The producer group said in July that Venezuela leapfrogged Saudi Arabia last year to become the world's no.1 reserves holder with 296.5 billion barrels, up from 211.2 billion barrels the year before.
"It has been confirmed. We have 20 percent of the world's oil reserves ... we are a regional power, a world power," Chavez said during one typical recent TV appearance, scribbling lines all over a map to show where planned refineries and pipelines to the coast would be built.
The new reserves were mostly booked in the country's enormous Orinoco extra heavy belt, a remote region of dense forests, extraordinary plant life and rivers teeming with crocodiles and piranhas.
And there lies the rub. Not only is the Orinoco crude thick and tar-like, unlike Saudi oil which is predominantly light and sweet, it is also mostly found in rural areas that have little in the way of even basic infrastructure. It costs much more to produce and upgrade into lighter, more valuable crude.
So hopes now rest on a string of ambitious projects that Venezuela says will revitalize a declining oil sector, eventually adding maybe 2 million barrels per day (bpd) or more of new production to the country's current output of about 3 million bpd, while bringing in some $80 billion in investment.
The projects are mostly joint ventures with foreign partners including U.S. major Chevron, Spain's Repsol, Italy's Eni, Russian state giant Rosneft and China's CNPC, as well as a handful of smaller companies from countries such as Japan, Vietnam and Belarus. Even after the nationalizations of the past, investors clearly want a seat at the Orinoco oil table.
In June, Ramirez announced new funding for Orinoco projects this year of $5.5 billion through agreements with Chinese and Italian banks.
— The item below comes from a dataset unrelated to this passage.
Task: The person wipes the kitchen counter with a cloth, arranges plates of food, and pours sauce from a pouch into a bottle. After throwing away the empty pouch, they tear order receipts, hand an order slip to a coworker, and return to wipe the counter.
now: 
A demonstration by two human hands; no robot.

The question remains: will PDVSA have the operational capacity required as the lead company in each project, and will it be able to pay its share?
"Processing that extra heavy crude requires a lot of capital and equipment, and the climate is not good for that at the moment," said one regional energy consultant who has worked with PDVSA and asked not to be named.
There may be billions of barrels in the ground, but the pension scandal will only underline the risks going forward for foreign companies with billions of dollars at stake.